To remember what I started to explain in Part I. We have a modularized approach consisting of several runbooks where one needs to be called first.

  • Parent Runbook Module (calls:)
    • Create Team runbook
    • PnP Provision against site
    • Execute further PS manipulations …
All our Runbooks for creating Microsoft Teams (Part I & II of this series)

Our parent runbook you might remember from Part I but here once again and a bit more complete.

Our parent runbook to create a team from a group

After our input parameters we retrieve our assets (credentials, AppIDs, Urls and so on) from the current Automation Account (refer to another of my posts in case you need more information on Automation Account assets). Once we have them we can start to call our first runbook to create the Team (see next) which we already did in part I but there with another approach.

Our (sub)runbook to create an Office365 Group first and afterwards a team from it

Most code parts are the same as in part 1. We first connect to Microsoft Graph and get the access token. Then we create our Rest header. Also the block to receive the user id for the given login is the same. What’s new is the first While loop where we check if the desired alias is already in use.
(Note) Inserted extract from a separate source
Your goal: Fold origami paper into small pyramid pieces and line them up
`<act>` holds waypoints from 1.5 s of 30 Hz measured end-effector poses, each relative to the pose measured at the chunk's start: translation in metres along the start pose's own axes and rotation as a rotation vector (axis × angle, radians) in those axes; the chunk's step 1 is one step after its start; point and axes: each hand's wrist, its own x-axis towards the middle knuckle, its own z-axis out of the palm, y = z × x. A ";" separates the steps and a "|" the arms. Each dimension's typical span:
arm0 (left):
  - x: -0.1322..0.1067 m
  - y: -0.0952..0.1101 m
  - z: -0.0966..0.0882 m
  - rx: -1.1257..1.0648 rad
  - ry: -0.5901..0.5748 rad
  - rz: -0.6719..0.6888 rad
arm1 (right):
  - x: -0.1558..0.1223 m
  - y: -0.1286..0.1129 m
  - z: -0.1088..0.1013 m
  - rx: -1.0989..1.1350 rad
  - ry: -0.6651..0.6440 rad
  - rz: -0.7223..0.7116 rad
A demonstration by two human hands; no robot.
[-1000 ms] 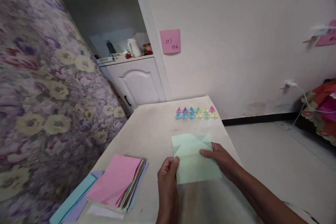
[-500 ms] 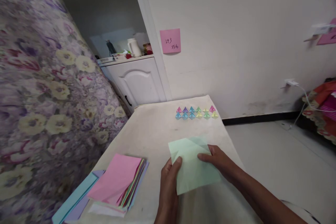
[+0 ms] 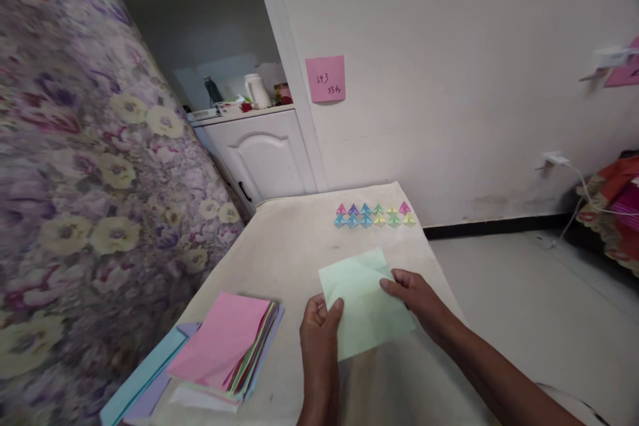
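Observation:
A pale green sheet of paper point(image 3: 367, 313), roughly square and lightly creased, is held above the near part of the table. My left hand point(image 3: 320, 329) pinches its left edge, thumb on top and fingers beneath. At the upper right edge, my right hand point(image 3: 414, 293) grips the same sheet between thumb and fingers. Beyond the sheet, small folded paper pieces point(image 3: 366, 220) in pink, purple, blue, green and yellow stand in two rows. Left of my hands lies a stack of coloured paper point(image 3: 224, 339) with pink on top.
The cloth-covered table point(image 3: 284, 253) reaches toward the wall. Blue paper point(image 3: 144, 373) lies at its left edge, by a floral curtain point(image 3: 114, 213). A white cabinet point(image 3: 269, 153) stands behind, and a pink note point(image 3: 325, 78) is stuck on the wall.
The green sheet has turned a little, its upper right corner now higher. My right hand has shifted slightly up with it; both hands keep their hold.

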 end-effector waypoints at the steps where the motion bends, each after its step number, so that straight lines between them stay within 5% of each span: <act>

If so we manipulate it by attaching a “2”, next a “3” and so on. This pattern is only an example of course but gives us a bit more control in case we cannot handle something more comfortable in a potential UI.
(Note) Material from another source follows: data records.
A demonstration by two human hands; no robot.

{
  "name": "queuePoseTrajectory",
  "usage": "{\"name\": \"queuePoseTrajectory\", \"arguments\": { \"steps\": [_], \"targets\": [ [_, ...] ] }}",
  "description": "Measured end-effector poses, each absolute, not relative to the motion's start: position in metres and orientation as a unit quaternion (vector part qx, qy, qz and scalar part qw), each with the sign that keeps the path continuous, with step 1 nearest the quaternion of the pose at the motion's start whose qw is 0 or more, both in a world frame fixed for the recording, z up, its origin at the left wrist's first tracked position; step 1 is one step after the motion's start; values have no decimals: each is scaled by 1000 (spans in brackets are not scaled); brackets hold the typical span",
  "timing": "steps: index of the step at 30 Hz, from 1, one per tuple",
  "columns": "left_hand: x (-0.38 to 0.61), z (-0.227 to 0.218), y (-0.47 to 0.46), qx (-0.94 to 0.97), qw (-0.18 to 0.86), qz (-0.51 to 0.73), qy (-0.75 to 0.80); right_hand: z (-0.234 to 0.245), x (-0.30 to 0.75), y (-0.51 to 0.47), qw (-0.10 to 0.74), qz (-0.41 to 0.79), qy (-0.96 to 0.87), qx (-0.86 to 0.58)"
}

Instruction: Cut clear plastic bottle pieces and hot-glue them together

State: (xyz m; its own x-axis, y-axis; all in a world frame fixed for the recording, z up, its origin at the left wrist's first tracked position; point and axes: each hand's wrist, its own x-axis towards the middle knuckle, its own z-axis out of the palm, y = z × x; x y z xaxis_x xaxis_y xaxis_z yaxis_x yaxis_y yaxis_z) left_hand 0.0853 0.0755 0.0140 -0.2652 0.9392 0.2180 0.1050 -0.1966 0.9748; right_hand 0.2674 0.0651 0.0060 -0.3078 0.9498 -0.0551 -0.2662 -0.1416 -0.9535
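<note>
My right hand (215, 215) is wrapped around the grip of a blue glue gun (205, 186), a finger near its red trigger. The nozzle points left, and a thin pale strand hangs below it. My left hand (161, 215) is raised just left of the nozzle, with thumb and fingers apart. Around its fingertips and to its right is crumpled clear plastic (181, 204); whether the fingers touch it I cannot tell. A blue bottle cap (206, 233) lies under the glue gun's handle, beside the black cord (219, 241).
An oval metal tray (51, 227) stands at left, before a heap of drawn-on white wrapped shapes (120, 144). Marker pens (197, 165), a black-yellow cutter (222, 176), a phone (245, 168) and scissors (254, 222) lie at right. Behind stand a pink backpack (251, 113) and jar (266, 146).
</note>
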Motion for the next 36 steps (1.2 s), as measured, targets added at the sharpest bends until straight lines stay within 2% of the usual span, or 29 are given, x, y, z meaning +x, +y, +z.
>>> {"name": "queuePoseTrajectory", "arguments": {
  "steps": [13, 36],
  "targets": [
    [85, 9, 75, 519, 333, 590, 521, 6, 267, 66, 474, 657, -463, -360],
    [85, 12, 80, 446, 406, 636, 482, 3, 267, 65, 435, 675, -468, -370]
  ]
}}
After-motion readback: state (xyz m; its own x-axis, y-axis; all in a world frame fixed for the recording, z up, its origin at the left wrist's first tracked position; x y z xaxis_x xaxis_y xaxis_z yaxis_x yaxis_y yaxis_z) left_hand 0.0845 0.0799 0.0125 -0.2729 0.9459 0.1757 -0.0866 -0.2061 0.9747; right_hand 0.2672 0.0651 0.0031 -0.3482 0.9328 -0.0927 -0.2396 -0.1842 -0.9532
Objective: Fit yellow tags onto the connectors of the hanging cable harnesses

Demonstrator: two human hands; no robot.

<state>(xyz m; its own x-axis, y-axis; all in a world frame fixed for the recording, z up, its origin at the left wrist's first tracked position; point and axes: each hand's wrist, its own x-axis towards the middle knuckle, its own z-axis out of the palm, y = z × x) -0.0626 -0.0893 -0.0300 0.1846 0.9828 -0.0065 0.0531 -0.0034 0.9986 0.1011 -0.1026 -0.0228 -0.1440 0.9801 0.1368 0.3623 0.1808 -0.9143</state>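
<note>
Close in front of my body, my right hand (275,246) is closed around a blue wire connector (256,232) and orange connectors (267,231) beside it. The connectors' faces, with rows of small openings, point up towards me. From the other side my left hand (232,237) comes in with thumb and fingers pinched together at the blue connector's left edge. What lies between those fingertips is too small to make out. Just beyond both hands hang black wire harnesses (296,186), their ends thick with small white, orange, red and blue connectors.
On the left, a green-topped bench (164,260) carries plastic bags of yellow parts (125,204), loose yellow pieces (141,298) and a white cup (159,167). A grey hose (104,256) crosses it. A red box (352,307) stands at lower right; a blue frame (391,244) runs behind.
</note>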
As in this part we want to create a Group first it’s now time to create a GroupRequest body object. Additionally to an intro video on this approach by Paolo Pialorsi I already referenced in part 1. I also provide the alias here as we already managed that above and furthermore it is good practice to not provision Groups without any owners.

Next is to convert the request object to Json and execute a Rest call against Microsoft Graph. Having the Group and it’s ID as a result we can immediately go on with preparing the next request to create a Team from that Group (“teamify”). The request is a bit smaller than in part 1 but thats obvious because many parameters we already provided for the Group. The request follows the same pattern, converting request object to Json, execute Rest request and grabbing the ID from the result (which is not really necessary because Team and Group ID are in fact the same!)

After the new Team is created (back in our parent runbook!) we can retrieve a Group object and with it its site url. With a small waiting loop we check that the team and its site is really ready as provisioning might take some time. Having that we can call our further runbooks to go on provisioning with a PnP template and further PS cmdlets.

Next step is applying a PnP Provisioning template with that we want to create some fields, a content type and a list. The list will also get some DataRows so we have content for demonstration purposes. The runbook for that you find next:

Our (sub)runbook to apply PnP Provisioning template

First you find a function to download our existing provisioning template from an Azure Blob storage secured by a key.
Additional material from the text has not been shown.